What you should do —
Exactly as they appear below, repeat the lines from the one with "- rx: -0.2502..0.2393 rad" through the one with "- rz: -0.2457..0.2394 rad", and no others.

┌─ Excerpted data

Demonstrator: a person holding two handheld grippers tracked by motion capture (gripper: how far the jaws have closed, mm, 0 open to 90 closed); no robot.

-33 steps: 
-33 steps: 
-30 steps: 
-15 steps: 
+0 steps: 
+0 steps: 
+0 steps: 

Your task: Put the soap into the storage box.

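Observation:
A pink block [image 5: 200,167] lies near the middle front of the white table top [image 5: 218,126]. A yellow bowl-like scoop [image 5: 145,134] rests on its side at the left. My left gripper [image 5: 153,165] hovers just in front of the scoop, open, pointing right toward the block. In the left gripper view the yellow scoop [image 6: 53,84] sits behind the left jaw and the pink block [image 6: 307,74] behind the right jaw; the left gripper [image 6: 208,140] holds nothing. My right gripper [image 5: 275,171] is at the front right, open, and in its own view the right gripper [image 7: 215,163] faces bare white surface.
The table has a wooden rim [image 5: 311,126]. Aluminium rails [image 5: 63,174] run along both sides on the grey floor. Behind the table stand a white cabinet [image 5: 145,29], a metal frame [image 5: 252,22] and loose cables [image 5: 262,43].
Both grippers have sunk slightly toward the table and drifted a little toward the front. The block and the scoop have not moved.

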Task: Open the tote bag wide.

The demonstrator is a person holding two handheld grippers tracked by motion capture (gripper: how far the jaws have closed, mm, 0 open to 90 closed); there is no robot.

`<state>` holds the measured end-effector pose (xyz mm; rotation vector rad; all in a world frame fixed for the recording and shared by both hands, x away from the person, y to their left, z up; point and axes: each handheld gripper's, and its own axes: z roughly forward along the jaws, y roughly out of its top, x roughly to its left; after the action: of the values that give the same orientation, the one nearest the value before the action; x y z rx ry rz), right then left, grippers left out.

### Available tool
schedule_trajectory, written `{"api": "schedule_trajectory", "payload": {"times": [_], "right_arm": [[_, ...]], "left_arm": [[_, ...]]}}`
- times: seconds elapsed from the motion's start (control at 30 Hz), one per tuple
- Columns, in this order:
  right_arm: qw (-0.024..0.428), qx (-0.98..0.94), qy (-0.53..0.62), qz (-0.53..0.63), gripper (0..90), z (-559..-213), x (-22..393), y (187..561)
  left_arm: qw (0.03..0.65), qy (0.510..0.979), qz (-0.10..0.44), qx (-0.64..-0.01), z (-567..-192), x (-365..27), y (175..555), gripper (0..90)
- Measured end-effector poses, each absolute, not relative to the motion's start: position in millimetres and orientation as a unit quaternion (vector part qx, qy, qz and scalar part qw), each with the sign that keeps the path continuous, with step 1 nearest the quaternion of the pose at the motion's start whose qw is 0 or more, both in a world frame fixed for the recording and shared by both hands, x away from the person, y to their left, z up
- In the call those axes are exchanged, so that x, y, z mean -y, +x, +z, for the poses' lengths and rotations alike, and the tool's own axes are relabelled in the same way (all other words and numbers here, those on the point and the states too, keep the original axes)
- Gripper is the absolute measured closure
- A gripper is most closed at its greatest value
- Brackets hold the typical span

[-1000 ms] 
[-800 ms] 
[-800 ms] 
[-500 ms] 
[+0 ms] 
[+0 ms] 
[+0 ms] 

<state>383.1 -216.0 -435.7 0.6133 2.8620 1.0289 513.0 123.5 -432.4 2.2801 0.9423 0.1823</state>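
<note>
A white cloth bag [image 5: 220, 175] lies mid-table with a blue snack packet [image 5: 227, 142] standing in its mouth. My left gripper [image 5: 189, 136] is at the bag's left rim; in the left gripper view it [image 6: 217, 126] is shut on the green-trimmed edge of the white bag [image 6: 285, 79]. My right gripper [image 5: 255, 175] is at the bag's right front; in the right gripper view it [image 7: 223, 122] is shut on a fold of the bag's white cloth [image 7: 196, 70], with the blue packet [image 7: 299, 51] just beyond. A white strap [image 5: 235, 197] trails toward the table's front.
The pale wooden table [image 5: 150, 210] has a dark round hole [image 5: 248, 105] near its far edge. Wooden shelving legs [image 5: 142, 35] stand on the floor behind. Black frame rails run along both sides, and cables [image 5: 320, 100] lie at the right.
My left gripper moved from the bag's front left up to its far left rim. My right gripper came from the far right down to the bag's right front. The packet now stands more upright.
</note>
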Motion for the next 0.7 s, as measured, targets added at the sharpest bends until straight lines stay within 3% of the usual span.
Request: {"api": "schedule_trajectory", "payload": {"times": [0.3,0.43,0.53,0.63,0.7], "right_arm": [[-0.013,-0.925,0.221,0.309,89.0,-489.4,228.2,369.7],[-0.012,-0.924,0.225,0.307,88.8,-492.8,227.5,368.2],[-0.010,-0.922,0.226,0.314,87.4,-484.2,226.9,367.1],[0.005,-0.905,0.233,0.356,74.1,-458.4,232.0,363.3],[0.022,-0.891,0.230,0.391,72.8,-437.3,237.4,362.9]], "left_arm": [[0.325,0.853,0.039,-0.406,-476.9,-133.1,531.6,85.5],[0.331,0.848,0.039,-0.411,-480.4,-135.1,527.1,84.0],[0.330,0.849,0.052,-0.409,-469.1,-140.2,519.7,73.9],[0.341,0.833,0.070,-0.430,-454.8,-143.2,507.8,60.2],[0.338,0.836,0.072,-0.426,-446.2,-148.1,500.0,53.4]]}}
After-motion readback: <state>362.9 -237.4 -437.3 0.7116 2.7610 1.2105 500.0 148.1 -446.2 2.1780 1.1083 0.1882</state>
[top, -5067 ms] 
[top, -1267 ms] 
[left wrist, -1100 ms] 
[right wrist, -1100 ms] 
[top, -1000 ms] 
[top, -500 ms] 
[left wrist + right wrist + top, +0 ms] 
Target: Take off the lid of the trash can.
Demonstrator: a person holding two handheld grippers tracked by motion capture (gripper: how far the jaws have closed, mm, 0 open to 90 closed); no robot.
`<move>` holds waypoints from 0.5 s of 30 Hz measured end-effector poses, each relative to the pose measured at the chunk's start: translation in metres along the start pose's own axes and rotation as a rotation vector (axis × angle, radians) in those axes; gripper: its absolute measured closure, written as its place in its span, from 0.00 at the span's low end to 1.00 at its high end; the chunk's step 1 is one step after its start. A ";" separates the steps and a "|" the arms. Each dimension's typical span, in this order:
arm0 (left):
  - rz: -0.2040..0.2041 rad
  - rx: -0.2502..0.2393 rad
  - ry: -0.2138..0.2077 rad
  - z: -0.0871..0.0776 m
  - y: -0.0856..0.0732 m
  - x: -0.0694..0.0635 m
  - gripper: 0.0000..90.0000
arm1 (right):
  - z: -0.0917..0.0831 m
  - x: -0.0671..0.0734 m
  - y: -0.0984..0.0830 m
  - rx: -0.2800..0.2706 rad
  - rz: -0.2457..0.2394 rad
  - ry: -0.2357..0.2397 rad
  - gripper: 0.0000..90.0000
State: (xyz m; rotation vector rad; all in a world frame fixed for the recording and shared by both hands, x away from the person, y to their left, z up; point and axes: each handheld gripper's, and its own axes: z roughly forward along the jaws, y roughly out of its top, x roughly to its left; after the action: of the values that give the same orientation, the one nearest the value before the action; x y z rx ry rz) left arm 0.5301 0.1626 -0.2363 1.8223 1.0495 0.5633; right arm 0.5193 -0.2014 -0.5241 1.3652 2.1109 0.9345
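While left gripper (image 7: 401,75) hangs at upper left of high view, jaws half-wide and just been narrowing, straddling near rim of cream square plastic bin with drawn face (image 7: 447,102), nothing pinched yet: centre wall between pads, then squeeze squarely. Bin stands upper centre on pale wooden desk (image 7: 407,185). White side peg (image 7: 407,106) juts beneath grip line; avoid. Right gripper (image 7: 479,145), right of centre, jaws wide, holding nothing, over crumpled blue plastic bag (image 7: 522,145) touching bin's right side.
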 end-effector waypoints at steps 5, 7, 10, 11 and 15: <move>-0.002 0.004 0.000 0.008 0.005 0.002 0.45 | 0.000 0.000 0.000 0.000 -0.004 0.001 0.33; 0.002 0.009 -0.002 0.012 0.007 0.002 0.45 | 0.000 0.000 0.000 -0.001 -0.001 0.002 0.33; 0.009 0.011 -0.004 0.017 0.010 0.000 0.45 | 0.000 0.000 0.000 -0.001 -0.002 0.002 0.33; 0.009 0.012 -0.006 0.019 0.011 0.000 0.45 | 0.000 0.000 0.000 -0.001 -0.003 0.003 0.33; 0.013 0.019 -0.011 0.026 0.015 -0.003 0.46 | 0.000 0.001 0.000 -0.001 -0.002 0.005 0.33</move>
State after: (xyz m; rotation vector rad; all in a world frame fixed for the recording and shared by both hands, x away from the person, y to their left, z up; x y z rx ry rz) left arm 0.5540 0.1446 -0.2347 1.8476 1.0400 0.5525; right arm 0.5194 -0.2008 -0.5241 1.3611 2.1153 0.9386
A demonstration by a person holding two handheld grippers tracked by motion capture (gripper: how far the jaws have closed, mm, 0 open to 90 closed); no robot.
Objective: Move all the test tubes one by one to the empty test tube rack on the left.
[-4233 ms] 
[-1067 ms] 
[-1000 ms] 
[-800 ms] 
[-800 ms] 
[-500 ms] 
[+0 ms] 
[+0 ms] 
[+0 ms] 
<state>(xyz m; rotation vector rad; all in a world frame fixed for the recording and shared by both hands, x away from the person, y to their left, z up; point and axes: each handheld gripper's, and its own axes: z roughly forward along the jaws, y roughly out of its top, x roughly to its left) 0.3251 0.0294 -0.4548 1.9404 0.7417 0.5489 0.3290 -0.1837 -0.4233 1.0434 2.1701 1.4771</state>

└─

Exercise solution —
  - rx: -0.2502..0.2393 rad
  - ry: -0.2138..0.2077 rad
  - z: -0.0871..0.0776 m
  - y: -0.0856..0.0732 m
  - x: -0.0694..0.0635 m
  - gripper: 0.0000..90.0000
arm1 (right):
  - z: -0.0917..0.0831 m
  - x: -0.0671..0.0734 m
  - y: -0.0984..0.0830 m
  - rx: -0.2800..0.2706 rad
  - rz: -0.2457..0.2394 rad

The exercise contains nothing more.